Supporters say it’s crucial to lock up repeat offenders even if their third crime is not serious because career criminals commit the majority of crimes. They say the three-strikes law is sparingly used by prosecutors and has been a major factor in reducing crime rates, which peaked in 1992 and have been declining since.

But critics say that crime rates began falling around the nation before the law passed, and that states without similar laws have similar or even larger declines in crime.

In general, research shows that higher incarceration rates do not necessarily lead to less crime, said Adam Gelb, director of the public safety performance project at the Pew Center on the States. Pew researchers have found that all 19 states that reduced the number of people in prison over the past decade have simultaneously seen their crime rates decline.
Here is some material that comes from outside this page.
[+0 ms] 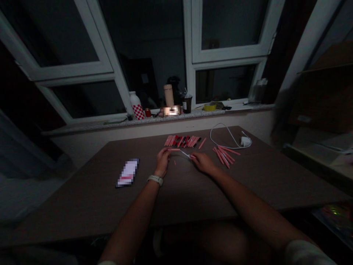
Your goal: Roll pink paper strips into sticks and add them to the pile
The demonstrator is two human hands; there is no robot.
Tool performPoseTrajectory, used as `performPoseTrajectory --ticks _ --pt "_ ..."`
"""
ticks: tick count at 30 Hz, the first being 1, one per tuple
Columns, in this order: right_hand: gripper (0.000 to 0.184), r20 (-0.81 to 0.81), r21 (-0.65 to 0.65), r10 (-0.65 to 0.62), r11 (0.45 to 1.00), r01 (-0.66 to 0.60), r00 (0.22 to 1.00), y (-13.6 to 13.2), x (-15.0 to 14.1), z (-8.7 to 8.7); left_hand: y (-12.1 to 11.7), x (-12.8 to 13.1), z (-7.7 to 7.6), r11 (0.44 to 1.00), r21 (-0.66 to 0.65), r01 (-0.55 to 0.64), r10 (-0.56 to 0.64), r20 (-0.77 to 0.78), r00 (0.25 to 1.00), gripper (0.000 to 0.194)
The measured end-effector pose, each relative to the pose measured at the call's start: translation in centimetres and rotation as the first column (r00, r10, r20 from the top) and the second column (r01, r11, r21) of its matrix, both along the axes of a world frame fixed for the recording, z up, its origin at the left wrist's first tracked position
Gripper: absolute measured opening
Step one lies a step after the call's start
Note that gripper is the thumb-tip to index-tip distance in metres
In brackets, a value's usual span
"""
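My left hand (163,159), with a pale watch on its wrist, is closed on a slim pink pen barrel (174,149). My right hand (202,162) pinches a thin white pen refill (185,154), whose far tip points at the barrel's right end; whether they touch I cannot tell. Some pink shows at the right fingertips too. On the table just below lies a tiny pink piece (174,162). Beyond the hands is a row of pink pens (171,141), some with dark and red parts. A loose pile of pink pen barrels (224,156) lies right of my right hand.
A phone (128,173) with a lit screen lies left on the brown table (110,209). A white charger (245,141) with its cable is at the back right. The windowsill holds a checkered bottle (137,106), a tumbler (168,95), a dark cup (187,104) and yellow tape (210,107).
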State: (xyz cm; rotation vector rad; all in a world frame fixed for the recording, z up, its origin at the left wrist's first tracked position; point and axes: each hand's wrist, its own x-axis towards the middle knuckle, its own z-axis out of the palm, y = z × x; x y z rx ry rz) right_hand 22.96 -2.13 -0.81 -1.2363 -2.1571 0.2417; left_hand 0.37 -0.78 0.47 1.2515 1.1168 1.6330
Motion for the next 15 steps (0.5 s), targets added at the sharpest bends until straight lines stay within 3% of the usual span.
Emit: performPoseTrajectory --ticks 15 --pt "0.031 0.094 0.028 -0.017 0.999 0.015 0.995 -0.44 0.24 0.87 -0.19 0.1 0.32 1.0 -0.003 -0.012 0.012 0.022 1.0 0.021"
For example, Florida and New York had the same prison population 11 years ago, around 70,000 inmates. As Florida added 30,000 offenders to its prisons, New York decreased its incarcerated population by about 10,000 - but both states saw their crime rates fall by about the same amount, with New York experiencing a slightly larger decline.

But Kent Scheidegger, legal director of the Criminal Justice legal Foundation in Sacramento - which advocates fewer rights for criminals - said crime is too complex to credit or blame just one law for overall trends. He said different studies on three strikes’ impact have come to different conclusions.

Critics of three strikes note that the law is also costly. A May 2010 report by the California State Auditor concluded that those now in prison under three strikes will cost the state a total of $19.2 billion. The report also found that about 53 percent of those inmates are serving a sentence for a non-serious, nonviolent crime.